__RECORDED INFORMATION__.
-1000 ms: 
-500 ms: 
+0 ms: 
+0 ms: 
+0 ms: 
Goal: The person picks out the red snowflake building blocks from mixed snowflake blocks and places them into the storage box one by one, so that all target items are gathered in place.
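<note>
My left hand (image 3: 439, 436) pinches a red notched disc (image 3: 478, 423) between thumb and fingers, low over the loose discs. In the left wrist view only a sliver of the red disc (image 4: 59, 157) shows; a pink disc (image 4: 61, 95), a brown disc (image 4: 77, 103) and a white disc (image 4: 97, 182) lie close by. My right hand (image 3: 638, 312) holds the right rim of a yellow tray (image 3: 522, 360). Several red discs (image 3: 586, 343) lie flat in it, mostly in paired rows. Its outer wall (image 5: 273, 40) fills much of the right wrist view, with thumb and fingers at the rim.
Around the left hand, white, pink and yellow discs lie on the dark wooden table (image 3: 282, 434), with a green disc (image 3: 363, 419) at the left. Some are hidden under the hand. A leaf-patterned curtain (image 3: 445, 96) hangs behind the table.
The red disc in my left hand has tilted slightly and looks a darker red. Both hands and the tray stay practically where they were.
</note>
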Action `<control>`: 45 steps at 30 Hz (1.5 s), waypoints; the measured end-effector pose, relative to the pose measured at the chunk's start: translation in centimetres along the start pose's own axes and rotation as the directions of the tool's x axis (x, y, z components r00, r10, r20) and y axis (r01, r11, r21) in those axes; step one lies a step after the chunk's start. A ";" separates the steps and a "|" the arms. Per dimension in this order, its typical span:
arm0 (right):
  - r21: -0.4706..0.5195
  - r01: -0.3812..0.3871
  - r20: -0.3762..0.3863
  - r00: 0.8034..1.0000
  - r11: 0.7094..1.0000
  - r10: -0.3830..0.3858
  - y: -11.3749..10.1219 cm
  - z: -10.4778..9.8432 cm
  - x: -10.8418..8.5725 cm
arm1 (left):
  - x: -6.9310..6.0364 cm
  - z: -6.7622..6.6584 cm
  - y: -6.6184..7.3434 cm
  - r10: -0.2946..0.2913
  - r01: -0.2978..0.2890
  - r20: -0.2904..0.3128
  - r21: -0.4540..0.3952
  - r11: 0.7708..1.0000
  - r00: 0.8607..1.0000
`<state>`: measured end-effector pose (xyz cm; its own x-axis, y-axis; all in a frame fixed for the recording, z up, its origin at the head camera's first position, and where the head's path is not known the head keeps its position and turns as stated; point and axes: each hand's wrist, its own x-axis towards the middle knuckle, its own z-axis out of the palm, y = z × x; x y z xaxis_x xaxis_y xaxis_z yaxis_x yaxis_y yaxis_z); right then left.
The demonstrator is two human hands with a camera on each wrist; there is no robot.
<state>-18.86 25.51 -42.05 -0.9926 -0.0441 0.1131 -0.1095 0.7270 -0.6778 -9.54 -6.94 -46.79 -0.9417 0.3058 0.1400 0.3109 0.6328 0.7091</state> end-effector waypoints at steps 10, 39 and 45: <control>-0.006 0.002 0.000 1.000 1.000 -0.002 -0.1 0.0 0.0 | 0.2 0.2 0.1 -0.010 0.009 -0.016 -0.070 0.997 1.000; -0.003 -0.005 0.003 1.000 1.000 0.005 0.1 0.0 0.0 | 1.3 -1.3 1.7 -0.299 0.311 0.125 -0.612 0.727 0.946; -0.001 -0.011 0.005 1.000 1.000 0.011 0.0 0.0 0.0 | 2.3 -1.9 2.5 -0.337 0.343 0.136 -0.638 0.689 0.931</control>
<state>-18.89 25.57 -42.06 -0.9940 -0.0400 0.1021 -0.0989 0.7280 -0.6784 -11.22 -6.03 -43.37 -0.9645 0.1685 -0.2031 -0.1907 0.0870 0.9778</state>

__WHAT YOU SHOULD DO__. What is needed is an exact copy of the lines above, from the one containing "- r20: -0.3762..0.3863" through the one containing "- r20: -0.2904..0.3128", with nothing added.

__RESULT OF THE TASK__.
  - r20: -0.3762..0.3863
  - r00: 0.8034..1.0000
  - r11: 0.7094..1.0000
  - r10: -0.3830..0.3858
  - y: -11.3749..10.1219 cm
  - z: -10.4778..9.8432 cm
  - x: -10.8418..8.5725 cm
arm1 (left):
  - x: -6.9310..6.0364 cm
  - z: -6.7622..6.6584 cm
  - y: -6.6184..7.3434 cm
  - r10: -0.2946..0.2913
  - r01: -0.2978..0.2890
  - r20: -0.2904..0.3128

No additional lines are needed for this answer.